Oral arguments were heard in a case before the Florida Supreme Court between the Florida Department of Health and Florigrown, which seeks to be registered as a medical marijuana treatment center (MMTC) in accordance with an amendment to the Florida constitution passed in 2016. A day after hearing oral arguments, the Supreme Court requested additional briefing.
In 2016, Florida voters supported reforms to the state’s already-existing medical marijuana laws, expanding the medical conditions for which marijuana could be prescribed. The amendment also changed the standards by which a firm could be registered to provide medical marijuana. The case arose out of the manner in which the new licensing system which was implemented by the Florida legislature after the amendment was passed. Florigrown, the plaintiffs below, alleged that the legislature’s implementing statute used the pre-amendment licensing requirements, which required licensees to be able to undertake the cultivation, processing, and selling of Marijuana. Florigrown alleged that this was contrary to the language of the amendment, which would expand medical marijuana licensing to include firms that only participated in one of those steps. Florigrown filed suit and won a temporary injunction; the Florida Department of Health appealed. The Appeals court also sided with Florigrown.
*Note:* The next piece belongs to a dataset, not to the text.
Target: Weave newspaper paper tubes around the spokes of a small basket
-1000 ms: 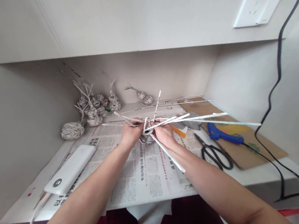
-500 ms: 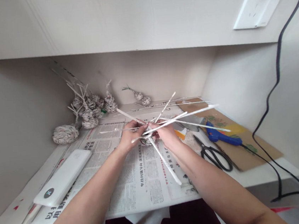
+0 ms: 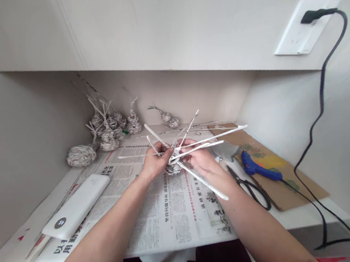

In its opening brief, the Florida Department of Health stated that “nothing in the Amendment alters the legislature’s power to make policy decisions related to the regulatory oversight of medical marijuana in Florida.” The state emphasized Florigrown’s lack of expertise, stating “The company—the Respondent in these proceedings—is run by a web video producer and owned by Joe Redner, neither of whom are botanists, pharmacists, physicians or have any professional experience or credentials in the medical field.”
Florigrown alleged in its answer brief that the state legislature had fundamentally altered the licensing system, granting only a few licenses. They also alleged that “the Legislature used the licensing requirements to settle cases in litigation [regarding their failure to qualify under the pre-amendmentsystem] by granting licenses to that limited class of applicants—to the exclusion of others, regardless of qualifications.”
The Supreme Court requested supplemental briefing on “whether [Florigrown] have a substantial likelihood of success on the merits of their challenge to section 381.986(8)(a)1, (a)2.a., and (a)3., Florida Statutes (2017), as a special law granting a privilege to a private corporation.” The Florida Department of Health must file its brief by May 27, and Florigrown must replay within ten days of the government’s reply.